"The tiger was captured around 1 p.m. after it was tranquilised inside the Bandipur forest and about 300 metres away from the spot where it killed the third victim Tuesday," Deputy Conservator of Forests K.C. Kantharaju told IANS.
Mysore is about 140 km from Bangalore.
Clarifying that the old feline was not a man-eater, Kantharaju said the big cat had two porcupine quills embedded on its tongue, which rendered it incapable of hunting natural prey and it thus attacked the tribal and a villager last week and 60-year-old S. Basappa from the nearby Chikkaburgi village in Hediyala range.
"As it was unable to prey on animals with two quills stuck in its tongue, the tiger attacked the men to avoid starvation.

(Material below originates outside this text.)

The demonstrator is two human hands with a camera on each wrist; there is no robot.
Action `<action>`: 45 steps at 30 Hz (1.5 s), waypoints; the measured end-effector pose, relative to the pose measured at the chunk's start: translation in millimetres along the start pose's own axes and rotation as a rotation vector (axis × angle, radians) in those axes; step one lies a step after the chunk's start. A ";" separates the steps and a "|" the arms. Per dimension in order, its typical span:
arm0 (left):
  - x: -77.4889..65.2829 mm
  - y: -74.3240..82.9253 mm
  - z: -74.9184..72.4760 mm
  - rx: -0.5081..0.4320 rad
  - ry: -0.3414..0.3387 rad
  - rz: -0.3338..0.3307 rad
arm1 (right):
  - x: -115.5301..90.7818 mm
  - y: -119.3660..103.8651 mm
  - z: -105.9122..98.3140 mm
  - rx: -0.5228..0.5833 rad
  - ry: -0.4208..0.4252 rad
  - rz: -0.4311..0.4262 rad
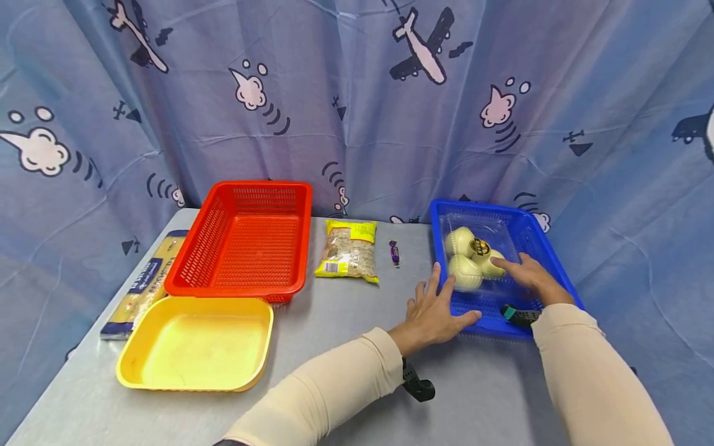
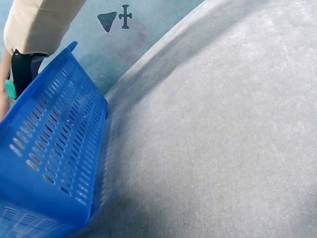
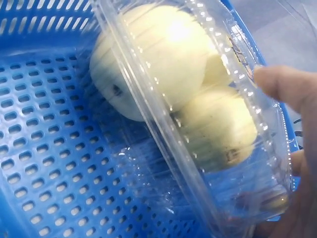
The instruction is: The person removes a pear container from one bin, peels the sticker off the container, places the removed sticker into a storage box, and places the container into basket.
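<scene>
A clear plastic clamshell box [image 1: 491, 226] with several pale yellow-green round fruits [image 3: 218, 126] lies inside the blue perforated basket [image 1: 549, 248]. A round dark label [image 1: 480, 247] is on its lid. My right hand [image 1: 532, 279] grips the box by its edge, thumb on the lid and fingers lower down at the side. In the right wrist view the box appears tilted over the basket floor. My left hand [image 1: 432, 316] is spread at the basket's near left corner, fingers straight and touching nothing but perhaps the rim. It is outside the left wrist view.
On the left stand a red perforated basket [image 1: 305, 248] and a yellow tray [image 1: 195, 353], with a flat yellow-and-blue package [image 1: 146, 279] beside them. A yellow-edged bag [image 1: 350, 251] and a small purple-wrapped candy [image 1: 394, 254] lie mid-table. A printed curtain [image 1: 357, 124] hangs behind.
</scene>
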State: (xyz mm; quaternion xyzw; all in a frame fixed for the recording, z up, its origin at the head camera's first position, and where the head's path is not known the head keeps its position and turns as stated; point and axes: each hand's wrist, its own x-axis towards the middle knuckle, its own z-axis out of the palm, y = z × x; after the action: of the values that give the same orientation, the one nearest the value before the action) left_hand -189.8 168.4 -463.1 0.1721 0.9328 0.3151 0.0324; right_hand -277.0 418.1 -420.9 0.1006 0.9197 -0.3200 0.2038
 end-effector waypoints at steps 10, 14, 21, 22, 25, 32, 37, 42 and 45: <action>-1.5 1.4 0.2 -0.016 -0.005 0.002 | -0.9 2.1 0.1 0.060 -0.042 0.078; -0.8 2.1 -0.5 -0.016 -0.009 0.001 | -1.7 3.5 1.1 0.120 -0.055 0.093; -1.1 3.3 -2.7 -0.002 -0.029 0.002 | -1.4 12.7 3.7 0.437 -0.101 0.039; -1.2 3.4 -2.9 0.001 -0.032 0.001 | -1.5 14.1 3.7 0.496 -0.111 0.030; -1.4 3.3 -3.6 0.001 -0.039 0.002 | -1.5 17.2 3.1 0.634 -0.145 -0.005; -1.0 1.4 -4.1 -0.019 -0.046 0.005 | -2.2 19.3 0.8 0.811 -0.196 -0.063; -0.4 0.4 -3.7 -0.018 -0.048 0.000 | -2.6 18.0 0.7 0.812 -0.160 -0.051; -0.3 0.6 -3.6 -0.030 -0.047 -0.001 | -3.6 18.1 0.1 0.860 -0.145 -0.031; -0.7 0.9 -3.6 -0.029 -0.047 -0.007 | -6.2 18.2 -1.2 0.912 -0.140 -0.026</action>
State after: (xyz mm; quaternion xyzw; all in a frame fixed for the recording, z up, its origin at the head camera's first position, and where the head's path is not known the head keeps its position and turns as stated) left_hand -189.6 166.8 -459.8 0.1757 0.9277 0.3242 0.0580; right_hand -266.0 432.5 -427.3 0.1466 0.6702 -0.7006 0.1962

Though it was weak and lurking in a thick bush, we had to tranquilise twice before closing in on it," Kantharaju said.
The killer tiger's identification was verified with its pug marks and droppings found strewn around the area where it roamed after preying on the victims.
Though the state forest department secured permission from the New Delhi-based National Tiger Conservation Authority Wednesday to shoot the big cat at sight after it claimed its third victim (Basappa), its officials decided to first tranquilise it to capture alive.
"We almost called off the search for the tiger as it disappeared into the forest from the twin spots where it killed its first victim (Basavaraju) Nov 27 and second victim (Cehluva) Nov 29," Kantharaju recalled.
A four-member, including a shooter with a tranquilising gun, a veterinarian and a mahout set out on four jumbos earlier in the day after relatives of the victims and people from the three villages stage angry protests and ransacked the forest guest house at Chikkaburgi Wednesday.
Another tiger, which killed a forest guard in the adjacent Nagarahole forest Nov 30, remains untraced despite massive search operation.
In a related development, state Forest Minister Ramnath Rai announced Rs.1 lakh compensation to families of the four victims.
According to former chief wildlife forest conservator B.K. Singh, Karnataka has the largest tiger population of over 300 in India, with about 200 of them in the 2,500 square km Bandipur-Nagarahole reserve forest in the southern range of the Western Ghats, about 250 km from Bangalore.